**DATASET CONTENT**
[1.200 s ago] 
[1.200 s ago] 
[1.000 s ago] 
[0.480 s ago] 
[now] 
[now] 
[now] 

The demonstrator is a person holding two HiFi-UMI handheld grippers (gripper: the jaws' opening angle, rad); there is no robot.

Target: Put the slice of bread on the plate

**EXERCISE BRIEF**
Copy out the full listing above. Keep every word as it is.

**YOUR SOLUTION**
[1.200 s ago] 
[1.200 s ago] 
[1.000 s ago] 
[0.480 s ago] 
[now] 
[now] 
[now] 

The demonstrator is a person holding two HiFi-UMI handheld grippers (gripper: the jaws' opening angle, rad); there is no robot.

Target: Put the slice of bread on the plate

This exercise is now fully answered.